Unser fruchtbares Land hat häufig fremde Kriegsherren gesehen. Es ist kaum zweihundert Jahre her, da lagen sich die Völker auf der Haar monatelang gegenüber. Und die Soldaten raubten das letzte Vieh und das letzte Korn. Damals waren unsere Dörfer dem Rittergut "Füchte" zinspflichtig. Die verarmten Bauern konnten die Abgaben nicht leisten. Da gingen im Frühjahr drei Bauern aus Lüttringen zum Freiherrn. Er war im Wald auf dem Schnepfenstrich. Sie klagten ihre Not. Der Freiherr versprach, von weither Brot zu beschaffen. Den kürzesten Heimweg nahmen die Bauern durch die Schlucht, die an Richters Köpfchen vorbeiführt. Da sahen sie im Grunde aus dem moorigen Boden blaue Lichter aufspringen. Sie sahen aber auch eine fremdgekleidete Frau, die die Stelle umtanzte. Die hielt eine Wünschelrute in den Händen und murmelte unverständliche Sprüche. Einer der Lüttringer Bauern war durch den Krieg erst in die Gegend gekommen. Wegen erwiesener Tapferkeit hatte er von seinem König einen "Heereshof" in Lüttringen erhalten. Er erkannte in der Frau ein Trossweib, dass immer Zulauf von Soldaten gehabt hatte, sei es zur Wundheilung, zum Festmachen oder zum Verkauf geplünderten Gutes.
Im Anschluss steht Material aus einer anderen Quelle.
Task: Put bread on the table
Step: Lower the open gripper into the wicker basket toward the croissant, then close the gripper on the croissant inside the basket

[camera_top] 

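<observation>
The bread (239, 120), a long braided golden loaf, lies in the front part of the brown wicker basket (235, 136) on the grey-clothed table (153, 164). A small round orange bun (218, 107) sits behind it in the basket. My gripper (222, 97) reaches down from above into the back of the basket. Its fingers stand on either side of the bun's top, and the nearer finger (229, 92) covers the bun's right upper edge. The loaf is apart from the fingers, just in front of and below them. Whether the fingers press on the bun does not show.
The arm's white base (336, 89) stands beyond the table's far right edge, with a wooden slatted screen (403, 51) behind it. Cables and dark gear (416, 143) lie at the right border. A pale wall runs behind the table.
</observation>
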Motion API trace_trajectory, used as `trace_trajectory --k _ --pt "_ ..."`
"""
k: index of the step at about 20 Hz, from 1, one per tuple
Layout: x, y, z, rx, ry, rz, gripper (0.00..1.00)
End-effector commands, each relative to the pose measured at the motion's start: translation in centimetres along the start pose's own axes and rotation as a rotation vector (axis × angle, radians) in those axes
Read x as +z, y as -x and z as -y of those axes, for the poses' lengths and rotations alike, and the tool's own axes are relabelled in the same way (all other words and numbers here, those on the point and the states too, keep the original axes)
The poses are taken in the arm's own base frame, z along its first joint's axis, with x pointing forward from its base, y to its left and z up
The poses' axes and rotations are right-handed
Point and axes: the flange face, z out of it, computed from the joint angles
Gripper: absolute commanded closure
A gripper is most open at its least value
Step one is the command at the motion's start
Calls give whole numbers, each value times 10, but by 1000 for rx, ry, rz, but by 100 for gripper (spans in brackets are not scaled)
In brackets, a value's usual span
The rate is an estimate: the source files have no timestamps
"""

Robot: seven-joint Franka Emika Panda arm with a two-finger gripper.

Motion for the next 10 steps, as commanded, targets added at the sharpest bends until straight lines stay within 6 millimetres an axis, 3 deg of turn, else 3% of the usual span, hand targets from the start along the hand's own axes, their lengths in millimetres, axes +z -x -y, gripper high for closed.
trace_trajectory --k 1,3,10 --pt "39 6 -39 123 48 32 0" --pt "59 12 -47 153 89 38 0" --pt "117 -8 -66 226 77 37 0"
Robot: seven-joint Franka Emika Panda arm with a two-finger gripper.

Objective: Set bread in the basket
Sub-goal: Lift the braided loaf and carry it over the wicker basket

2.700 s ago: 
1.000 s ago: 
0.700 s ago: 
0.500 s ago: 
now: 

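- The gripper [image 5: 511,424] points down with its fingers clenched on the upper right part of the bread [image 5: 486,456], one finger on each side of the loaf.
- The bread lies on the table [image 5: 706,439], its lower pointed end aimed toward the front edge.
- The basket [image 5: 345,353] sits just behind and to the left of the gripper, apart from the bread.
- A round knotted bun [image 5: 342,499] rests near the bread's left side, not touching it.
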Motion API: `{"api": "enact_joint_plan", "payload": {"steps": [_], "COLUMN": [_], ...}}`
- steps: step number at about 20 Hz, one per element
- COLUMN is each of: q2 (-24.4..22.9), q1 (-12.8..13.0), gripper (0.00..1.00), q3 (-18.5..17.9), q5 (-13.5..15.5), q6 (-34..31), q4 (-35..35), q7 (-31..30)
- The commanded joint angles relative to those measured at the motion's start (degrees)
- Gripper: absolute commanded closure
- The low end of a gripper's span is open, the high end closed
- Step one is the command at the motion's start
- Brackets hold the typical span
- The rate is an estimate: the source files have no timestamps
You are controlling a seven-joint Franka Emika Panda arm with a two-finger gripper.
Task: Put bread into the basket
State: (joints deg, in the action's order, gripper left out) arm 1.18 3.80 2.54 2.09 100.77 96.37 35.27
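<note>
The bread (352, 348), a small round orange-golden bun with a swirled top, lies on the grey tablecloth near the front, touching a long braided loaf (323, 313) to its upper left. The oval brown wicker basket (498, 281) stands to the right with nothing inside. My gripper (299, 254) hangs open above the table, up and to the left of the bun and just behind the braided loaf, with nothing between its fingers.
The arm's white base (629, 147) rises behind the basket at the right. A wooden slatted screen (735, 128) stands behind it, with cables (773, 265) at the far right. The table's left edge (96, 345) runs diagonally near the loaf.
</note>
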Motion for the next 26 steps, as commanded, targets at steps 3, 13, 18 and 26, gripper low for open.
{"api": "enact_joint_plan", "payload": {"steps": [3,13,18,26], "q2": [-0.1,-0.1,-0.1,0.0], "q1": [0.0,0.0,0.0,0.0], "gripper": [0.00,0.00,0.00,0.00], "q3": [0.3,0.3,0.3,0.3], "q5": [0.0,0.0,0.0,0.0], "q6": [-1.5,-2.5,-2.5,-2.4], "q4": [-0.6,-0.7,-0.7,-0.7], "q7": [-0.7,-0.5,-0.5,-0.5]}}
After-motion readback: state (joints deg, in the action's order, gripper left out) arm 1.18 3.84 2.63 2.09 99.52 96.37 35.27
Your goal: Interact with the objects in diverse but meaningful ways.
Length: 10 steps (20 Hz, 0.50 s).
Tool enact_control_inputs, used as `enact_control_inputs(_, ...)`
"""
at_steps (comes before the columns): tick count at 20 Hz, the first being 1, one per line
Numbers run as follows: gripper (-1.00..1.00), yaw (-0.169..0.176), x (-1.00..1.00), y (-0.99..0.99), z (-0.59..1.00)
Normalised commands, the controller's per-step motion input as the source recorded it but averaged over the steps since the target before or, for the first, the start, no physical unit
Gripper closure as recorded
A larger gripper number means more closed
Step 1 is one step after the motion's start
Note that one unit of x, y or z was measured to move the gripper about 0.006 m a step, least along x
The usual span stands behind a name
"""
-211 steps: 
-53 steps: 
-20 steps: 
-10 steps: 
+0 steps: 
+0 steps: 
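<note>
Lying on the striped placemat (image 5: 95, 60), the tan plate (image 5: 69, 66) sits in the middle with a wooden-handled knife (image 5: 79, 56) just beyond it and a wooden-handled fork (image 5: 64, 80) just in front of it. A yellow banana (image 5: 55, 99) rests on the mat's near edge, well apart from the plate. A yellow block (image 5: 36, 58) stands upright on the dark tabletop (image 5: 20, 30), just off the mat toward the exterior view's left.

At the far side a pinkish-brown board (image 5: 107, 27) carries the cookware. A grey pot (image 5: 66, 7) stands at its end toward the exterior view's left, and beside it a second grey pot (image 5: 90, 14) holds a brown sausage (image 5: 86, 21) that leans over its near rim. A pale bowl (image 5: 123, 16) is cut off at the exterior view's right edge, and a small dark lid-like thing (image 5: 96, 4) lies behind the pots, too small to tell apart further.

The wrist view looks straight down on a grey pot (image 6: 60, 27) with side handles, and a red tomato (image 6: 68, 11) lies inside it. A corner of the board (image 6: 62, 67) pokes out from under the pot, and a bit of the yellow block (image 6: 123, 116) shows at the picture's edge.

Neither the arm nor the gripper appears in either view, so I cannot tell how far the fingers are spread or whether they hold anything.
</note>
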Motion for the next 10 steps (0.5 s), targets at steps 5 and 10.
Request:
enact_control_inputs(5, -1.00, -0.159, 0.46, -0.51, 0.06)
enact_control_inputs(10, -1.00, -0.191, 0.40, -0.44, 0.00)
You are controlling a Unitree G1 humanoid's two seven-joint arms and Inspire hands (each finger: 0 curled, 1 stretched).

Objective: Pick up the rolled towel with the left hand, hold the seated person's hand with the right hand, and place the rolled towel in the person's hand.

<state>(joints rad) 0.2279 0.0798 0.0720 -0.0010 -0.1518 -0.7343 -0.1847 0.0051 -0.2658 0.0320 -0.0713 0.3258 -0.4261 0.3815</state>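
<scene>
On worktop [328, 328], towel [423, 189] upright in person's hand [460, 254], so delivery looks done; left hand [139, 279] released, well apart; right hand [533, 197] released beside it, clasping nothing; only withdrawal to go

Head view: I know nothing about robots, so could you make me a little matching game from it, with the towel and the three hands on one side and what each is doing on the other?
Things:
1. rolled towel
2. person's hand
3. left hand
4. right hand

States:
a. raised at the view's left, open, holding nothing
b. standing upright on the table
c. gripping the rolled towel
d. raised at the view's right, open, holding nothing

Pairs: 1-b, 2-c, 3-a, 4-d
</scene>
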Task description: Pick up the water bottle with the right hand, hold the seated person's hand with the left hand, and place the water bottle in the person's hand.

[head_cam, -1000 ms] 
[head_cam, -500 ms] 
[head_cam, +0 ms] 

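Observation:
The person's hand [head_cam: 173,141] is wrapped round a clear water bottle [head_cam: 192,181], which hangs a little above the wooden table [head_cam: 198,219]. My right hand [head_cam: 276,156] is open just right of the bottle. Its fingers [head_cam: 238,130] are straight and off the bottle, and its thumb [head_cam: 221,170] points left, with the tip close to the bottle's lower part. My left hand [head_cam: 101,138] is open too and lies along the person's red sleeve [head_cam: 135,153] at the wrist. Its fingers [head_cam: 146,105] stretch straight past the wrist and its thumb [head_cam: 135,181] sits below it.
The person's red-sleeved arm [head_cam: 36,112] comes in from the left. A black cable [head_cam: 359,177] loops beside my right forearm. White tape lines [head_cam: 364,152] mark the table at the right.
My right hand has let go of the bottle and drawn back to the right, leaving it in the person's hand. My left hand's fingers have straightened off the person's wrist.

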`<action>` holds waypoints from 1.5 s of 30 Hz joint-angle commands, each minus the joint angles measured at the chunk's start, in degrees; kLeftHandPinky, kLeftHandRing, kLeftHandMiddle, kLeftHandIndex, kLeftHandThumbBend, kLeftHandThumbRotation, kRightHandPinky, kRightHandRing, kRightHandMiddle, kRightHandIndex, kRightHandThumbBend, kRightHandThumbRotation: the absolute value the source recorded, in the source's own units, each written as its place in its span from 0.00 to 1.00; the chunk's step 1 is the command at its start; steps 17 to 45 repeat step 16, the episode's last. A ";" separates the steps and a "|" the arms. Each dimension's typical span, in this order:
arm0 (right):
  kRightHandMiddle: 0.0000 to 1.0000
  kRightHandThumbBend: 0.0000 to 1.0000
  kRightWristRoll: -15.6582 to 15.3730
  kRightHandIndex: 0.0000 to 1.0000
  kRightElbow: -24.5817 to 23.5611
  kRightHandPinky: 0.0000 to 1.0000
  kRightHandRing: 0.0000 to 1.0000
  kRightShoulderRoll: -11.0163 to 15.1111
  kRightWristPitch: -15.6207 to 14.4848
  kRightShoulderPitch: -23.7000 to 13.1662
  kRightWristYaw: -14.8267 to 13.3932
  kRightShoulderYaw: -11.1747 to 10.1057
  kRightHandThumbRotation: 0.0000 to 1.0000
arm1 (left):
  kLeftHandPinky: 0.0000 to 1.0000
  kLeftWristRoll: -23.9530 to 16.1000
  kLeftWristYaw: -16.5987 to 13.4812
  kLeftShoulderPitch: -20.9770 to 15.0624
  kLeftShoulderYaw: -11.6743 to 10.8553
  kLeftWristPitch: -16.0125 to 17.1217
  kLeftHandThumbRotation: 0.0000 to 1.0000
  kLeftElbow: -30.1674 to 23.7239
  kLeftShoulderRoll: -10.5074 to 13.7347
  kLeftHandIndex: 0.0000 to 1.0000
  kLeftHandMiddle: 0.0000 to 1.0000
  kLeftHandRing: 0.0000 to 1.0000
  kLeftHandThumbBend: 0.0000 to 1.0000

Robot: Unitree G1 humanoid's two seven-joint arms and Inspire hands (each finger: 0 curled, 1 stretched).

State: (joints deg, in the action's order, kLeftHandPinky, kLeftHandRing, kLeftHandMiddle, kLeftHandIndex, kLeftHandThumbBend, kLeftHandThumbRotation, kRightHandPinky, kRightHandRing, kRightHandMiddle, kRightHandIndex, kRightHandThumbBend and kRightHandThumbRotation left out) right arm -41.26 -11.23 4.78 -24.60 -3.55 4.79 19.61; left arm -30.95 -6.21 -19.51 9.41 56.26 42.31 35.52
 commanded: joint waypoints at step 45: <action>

Sie stellten die Frau. Nach vielem Hin und Her und der Drohung, man würde sie dem Gericht als Hexe übergeben, ließ sie endlich verlauten, dass in hier in der Tiefe des Berges ein Schatz verborgen sei. Aber heut sei nicht die Zeit, ihn heben zu können. Das könne erst am Neumond nach Ostern geschehen. Ein Feuer aus geweihtem Holz aber müsse dabei brennen. Und die Schatzgräber dürfen bei der Arbeit kein Wort sprechen, bis sie den Schatz bei der Kapelle hätten. Die Bauern ließen das Weib laufen. Erst lachten sie über die Vermeintlichen Lügen und den verborgenen Schatz. Dann aber erinnerte sich der alte Soldat an viel Verwunderliches, das über dieses Trossweib erzählt wurde. Da beschlossen sie, den Versuch zu wagen. Ostern war bald.
Die drei Lüttringer gingen abends zum Osterfeuer nach Bremen. Aus dem gewaltigen Holzstoß sammelten sie nachher die unverbrannten Prügel. Neumond war schon nächste Woche. Als die Dämmerung sich herabsenkte, entzündeten sie im Siepen unter Richters Köpfchen ihr Feuer, Fuß um Fuß arbeiteten sie sich schweigend in die Tiefe. Um Mitternacht klangen ihre Pickelschläge hohl. Vorsichtig schafften sie die Decke über dem Hohlraum fort. Mit dem glühenden Holz leuchteten sie in die Tiefe. Da stand auf dem Grunde des Schachtes die goldene Wiege. Sie funkelte nur so in der Pracht ihres Zierrates von Gold und edlen Steinen. Zwei Bauern stiegen gleich hinauf und ließen Stricke und Seile in die Grube hinab, der dritte wand mit Vorsicht die Stelle um die Wiege und stemmte sich unter die Kufen, um den Kameraden das Heben zu erleichtern. als er vom Grunde des Schachtes nicht mehr helfen konnte, stieg er neben der Wiege empor. Wie er nun aus dem Schacht kletterte, erblickte er hinter den Brombeeren und Hülskrabben am Rande der Schlucht das Taternweib. Da vergaß er alle Vorsicht und rief warnend: "Dä Olle, dä Olle!" Aber schon rissen die Seile! Die Wiege wuchtete in die Grube hinab. Das Feuer erlosch. Ein plötzliches Unwetter fegte von der Ruhr hinauf. Es goss in Strömen, und es donnerte und blitzte fürchterlich. Da standen nun die drei Schatzsucher bei dem Unwetter in der stockdunklen Wildnis.Sie mussten sich den Heimweg ertasten. Immer wieder gerieten sie in die Brombeeren und Stechpalmen. Mit zerschundenen Händen und Gesichtern, mit zerrissenen Kleidern, ohne ihr Handwerkszeug, fanden sie erst im Morgengrauen heim. Kein Lüttringer Bauer hat je wieder versucht, die goldene Wiege zu heben.